Exploring a data set with KustoSolution ·
We discussed Azure Data Explorer (ADX) and its query language Kusto in a past article.
In this article, I would like to look at a simple exploration scenario.
We’ll download csv files from the web, put them in an Azure Storage Account and from there, we’ll do everything in Azure Data Explorer and Kusto.
We’ll ingest the data, transform it, then do some slicing and dicing and visualizing to better understand the data.
This is quite a typical scenario when dealing with new data and as we’ll see, it is very natural in Kusto.
As usual, code is in GitHub.
Download the data
We’ll first download some data.
There are plenty of public (free) data sets on the Internet these days. For this article, we choose, the Internet Movie Database (IMDB) data set from IMDB Extractor.
We will only look at movies.csv & ratings.csv so no need to download all the files.
We will unzip them and put them in an ADLS gen 2 storage account.

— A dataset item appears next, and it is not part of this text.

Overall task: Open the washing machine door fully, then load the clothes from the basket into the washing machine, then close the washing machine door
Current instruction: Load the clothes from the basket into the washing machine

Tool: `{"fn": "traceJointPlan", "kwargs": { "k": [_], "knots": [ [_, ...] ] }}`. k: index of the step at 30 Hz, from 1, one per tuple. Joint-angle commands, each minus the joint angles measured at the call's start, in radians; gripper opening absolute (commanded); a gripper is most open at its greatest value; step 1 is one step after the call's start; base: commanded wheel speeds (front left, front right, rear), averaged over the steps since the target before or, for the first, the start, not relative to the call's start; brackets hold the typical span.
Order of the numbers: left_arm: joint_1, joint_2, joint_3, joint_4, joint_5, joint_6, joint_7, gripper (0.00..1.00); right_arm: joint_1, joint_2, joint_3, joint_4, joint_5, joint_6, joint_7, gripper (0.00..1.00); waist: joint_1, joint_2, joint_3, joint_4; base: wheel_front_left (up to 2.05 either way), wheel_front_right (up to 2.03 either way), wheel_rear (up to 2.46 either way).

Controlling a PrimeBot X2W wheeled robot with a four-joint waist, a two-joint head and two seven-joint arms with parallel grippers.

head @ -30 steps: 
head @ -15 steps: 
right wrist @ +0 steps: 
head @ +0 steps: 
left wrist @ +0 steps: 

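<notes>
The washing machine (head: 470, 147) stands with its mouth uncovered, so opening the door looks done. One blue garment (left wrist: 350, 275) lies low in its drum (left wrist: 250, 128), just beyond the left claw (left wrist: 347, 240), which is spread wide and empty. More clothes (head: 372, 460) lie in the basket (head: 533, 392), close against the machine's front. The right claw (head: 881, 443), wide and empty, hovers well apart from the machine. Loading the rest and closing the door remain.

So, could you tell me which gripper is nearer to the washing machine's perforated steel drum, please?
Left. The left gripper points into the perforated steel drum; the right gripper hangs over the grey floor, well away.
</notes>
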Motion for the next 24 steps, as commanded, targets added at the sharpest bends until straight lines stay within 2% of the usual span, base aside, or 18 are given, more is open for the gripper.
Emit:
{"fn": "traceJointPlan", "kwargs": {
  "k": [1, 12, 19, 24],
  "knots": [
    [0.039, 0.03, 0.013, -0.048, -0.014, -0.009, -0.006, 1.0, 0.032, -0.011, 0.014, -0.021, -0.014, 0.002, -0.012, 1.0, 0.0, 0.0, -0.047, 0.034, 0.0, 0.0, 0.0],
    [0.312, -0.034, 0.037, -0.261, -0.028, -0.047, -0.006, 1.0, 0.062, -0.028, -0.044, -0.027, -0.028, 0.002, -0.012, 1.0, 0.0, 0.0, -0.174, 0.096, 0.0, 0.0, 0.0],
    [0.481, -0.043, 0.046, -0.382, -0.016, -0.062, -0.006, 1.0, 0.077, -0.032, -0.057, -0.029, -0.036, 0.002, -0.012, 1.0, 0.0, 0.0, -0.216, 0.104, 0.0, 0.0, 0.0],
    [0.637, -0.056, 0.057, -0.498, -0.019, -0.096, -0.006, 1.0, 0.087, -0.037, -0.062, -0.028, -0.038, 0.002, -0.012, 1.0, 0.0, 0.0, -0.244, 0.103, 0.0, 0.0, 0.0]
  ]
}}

We will reuse the user impersonation technique we’ve discussed in a past article. This allows us to use the credentials of the logged in user to access the storage account. Remember: we need to add the Storage Blob Data Reader role for the user on the storage account.
To perform query in Kusto, the easiest way is to go to the query pane of a Query Cluster in the Azure Portal. A more comfortable UI can be reached from there by clicking the *Open in Web UI” link.
We will also need a database to ingest data. We recommend using a newly create database that can be destroyed when those experimentations are done.
Let’s start by looking at the files:
externaldata (text:string) [@"abfss://<container name>@<account name>.dfs.core.windows.net/movie-lens/movies.csv;impersonate"] with (format='txt') | limit 20
We need to replace
<account name> by the name of our storage account. We also need to replace
<container name> by the name of the container where we copied the files.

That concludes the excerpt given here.